HCP’s view: the biggest factors influencing the changes in the practices were commissions. The old time bankers, mentioned before, would have to live with the credit decisions made for years, even decades: loans were part of the company’s balance sheet and defaults on loans could very well end a bankers career. The sub-prime mortgage brokers knew that the mortgages would be sold forward as soon as the mortgages were signed, meaning that if the borrower was to default, someone else, other than the broker, would have to bear the consequences. Also, the broker was paid a commission based on the number of mortgages sold. For the brokers, the incentive was to sell as many mortgages possible without caring about their quality. The distorted commission fees and incentives were not limited only to brokers. The entire system from the brokers to the investment banks securitizing the mortgages, and from financial advisors to mortgages funds were encouraged to maximize the number of mortgages – not their quality.
(2) Are there any financial instruments in Finland today with questionable benefit for the buyer, and which might be dangerous?
HCP’s view: Yes. Even after 5 years since the beginning of the financial crisis, tens of billions of euros worth of financial securities are sold to customers that, we think, are designed to profit the sellers on the expense of the customer, without the customer knowing about it. Good examples are structured instruments (such as index notes and other collateralized products) or, the so-called, closet index funds.
Structured instruments often consist of a low risk interest component and a high-risk derivative component. In layman’s words, structured securities are like portfolios that come with insurance (for example, insurance guaranteeing that the value of the portfolio will only be able to drop a maximum of 20%). This sounds appealing, but the problem is the price of the insurance, which is often unreasonably high for the customer. The complexity of the products guarantees that customers will have a hard time understanding the real value of the security.
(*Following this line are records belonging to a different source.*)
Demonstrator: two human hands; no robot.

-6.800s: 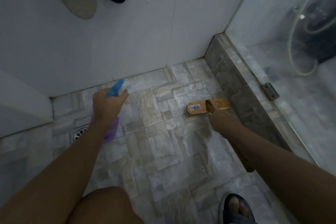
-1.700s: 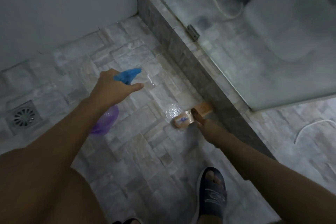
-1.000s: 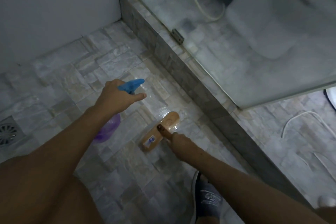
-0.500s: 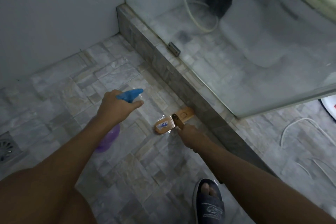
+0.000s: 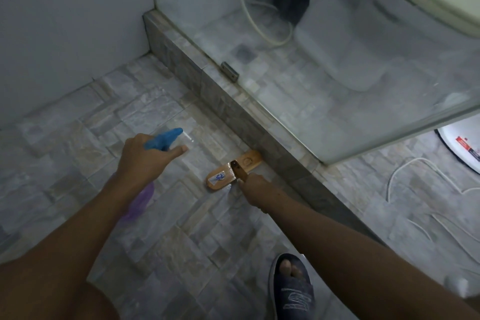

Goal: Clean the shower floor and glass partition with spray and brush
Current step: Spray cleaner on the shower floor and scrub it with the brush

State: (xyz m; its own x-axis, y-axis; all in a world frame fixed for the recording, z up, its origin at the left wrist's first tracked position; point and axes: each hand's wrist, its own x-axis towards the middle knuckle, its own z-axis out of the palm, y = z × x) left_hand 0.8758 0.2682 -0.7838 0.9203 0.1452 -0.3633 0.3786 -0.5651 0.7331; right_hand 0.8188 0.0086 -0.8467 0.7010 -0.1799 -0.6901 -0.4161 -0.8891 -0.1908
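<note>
My left hand [image 5: 145, 158] grips a purple spray bottle [image 5: 139, 201] with a blue trigger head [image 5: 163, 139], its nozzle pointing right over the wet stone-tile shower floor [image 5: 161, 239]. My right hand [image 5: 255, 186] holds the handle of a wooden scrub brush [image 5: 233, 170], whose head lies flat on the floor against the tiled curb [image 5: 233, 112]. The frosted glass partition [image 5: 337, 80] stands on that curb, above and right of the brush.
A metal bracket [image 5: 230, 72] fixes the glass to the curb. My slippered foot [image 5: 291, 286] stands at the bottom. Behind the glass lie a hose [image 5: 259, 26] and a toilet base [image 5: 345, 52]. A white wall [image 5: 65, 28] closes the left.
The brush has been scrubbing back and forth: it swung away from the curb a second ago and now lies against the curb again. My left hand stays put with the bottle.
</note>
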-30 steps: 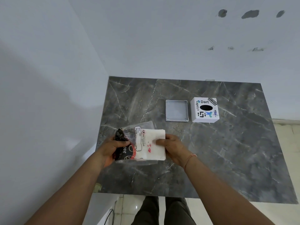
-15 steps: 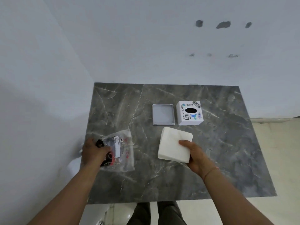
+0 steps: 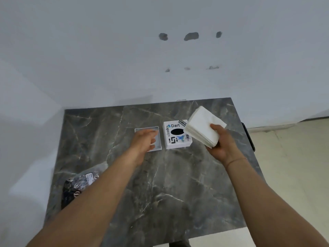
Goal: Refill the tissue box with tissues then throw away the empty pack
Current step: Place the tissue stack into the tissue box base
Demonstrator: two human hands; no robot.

The following simplified example enlightens the issue: let’s assume you have a car worth of 10,000€. You know that you crash your car once in every 20 years (inversely it can be derived that the probability of you totaling your car is 1/20 = 5% in a year.) What is a reasonable price for an insurance that covers you totaling your car? A reasonable price is comprised of the expected value of the damage plus expenses (handling fees, margin etc. let’s say the damage + 20%). In this situation, the expected damage is 10,000€ x 5% = 500€. If additional expenses are added, we get 500€ + (500€ x 20%) = 600€. A reasonable price for insurance would be approximately 600€. If the price is significantly higher than that, the insurance company is most likely trying to fool the customer. Let’s say, if the insurance offered costs 2,000€ a year, everybody can do the math and realize that the insurance company is trying to take advantage of the customer. On the other hand, a buyer of a structured security is like a car owner buying insurance, but who has no clue of the value of his car or the probability of the possible accident. Additionally, if he is still shocked from a recent accident (like almost every investor who experienced the financial crisis) it is unimaginably easy to sell 2, 5 or 10 times more expensive insurance policies. A banker should have the morals of a saint in order to resists the temptation to take advantage of this situation; I don’t think we have to mention that bankers who can resists the temptation are rare.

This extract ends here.